Transcribe the material from its first line onward, ending with the line that contains "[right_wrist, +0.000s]" and adding nothing beyond it.

─── Available data

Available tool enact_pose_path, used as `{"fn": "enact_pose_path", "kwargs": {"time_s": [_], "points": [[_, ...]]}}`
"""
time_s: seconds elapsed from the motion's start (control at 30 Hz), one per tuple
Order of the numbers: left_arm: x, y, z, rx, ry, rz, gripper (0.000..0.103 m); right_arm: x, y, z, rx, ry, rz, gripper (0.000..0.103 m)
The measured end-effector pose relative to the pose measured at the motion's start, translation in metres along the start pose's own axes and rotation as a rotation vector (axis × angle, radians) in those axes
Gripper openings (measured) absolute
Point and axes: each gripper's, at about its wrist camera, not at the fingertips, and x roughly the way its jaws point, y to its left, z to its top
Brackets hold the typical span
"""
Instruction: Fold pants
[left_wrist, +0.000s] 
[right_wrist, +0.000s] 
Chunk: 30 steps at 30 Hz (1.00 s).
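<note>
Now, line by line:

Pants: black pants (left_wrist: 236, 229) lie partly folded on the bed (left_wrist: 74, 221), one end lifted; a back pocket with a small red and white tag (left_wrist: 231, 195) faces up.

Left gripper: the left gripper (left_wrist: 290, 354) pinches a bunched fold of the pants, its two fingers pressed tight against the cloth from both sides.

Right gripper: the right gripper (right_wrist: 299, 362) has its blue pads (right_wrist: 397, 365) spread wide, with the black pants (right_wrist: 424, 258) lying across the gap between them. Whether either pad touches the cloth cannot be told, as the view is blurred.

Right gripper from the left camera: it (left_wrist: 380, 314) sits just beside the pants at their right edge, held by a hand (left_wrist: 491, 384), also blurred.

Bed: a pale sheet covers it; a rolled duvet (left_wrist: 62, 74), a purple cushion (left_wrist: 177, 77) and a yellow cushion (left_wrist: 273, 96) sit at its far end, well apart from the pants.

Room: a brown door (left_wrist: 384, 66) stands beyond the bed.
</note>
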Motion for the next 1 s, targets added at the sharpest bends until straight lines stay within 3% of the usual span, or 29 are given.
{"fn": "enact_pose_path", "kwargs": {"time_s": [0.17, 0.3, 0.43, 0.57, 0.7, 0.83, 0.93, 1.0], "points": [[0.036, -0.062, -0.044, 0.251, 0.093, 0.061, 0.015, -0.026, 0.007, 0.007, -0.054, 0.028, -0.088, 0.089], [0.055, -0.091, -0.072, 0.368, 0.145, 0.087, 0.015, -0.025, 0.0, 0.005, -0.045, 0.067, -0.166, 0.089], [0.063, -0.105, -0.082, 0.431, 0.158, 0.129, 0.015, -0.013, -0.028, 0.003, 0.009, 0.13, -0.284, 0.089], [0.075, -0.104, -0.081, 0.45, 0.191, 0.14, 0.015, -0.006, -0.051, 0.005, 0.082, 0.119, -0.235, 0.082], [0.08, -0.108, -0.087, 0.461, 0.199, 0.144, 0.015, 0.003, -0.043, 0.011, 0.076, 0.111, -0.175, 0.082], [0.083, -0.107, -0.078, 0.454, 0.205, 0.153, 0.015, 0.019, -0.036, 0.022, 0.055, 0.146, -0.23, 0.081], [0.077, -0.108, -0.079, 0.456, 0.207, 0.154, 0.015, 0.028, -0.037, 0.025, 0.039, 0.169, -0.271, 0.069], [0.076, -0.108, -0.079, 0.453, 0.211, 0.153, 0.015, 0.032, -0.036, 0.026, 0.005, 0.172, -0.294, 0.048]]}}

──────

**Result for this task:**
Available tool enact_pose_path, used as `{"fn": "enact_pose_path", "kwargs": {"time_s": [_], "points": [[_, ...]]}}`
"""
time_s: seconds elapsed from the motion's start (control at 30 Hz), one per tuple
Order of the numbers: left_arm: x, y, z, rx, ry, rz, gripper (0.000..0.103 m); right_arm: x, y, z, rx, ry, rz, gripper (0.000..0.103 m)
The measured end-effector pose relative to the pose measured at the motion's start, translation in metres along the start pose's own axes and rotation as a rotation vector (axis × angle, radians) in those axes
Gripper openings (measured) absolute
Point and axes: each gripper's, at about its wrist camera, not at the fingertips, and x roughly the way its jaws point, y to its left, z to its top
Brackets hold the typical span
"""
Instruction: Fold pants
[left_wrist, +0.000s] 
[right_wrist, +0.000s] 

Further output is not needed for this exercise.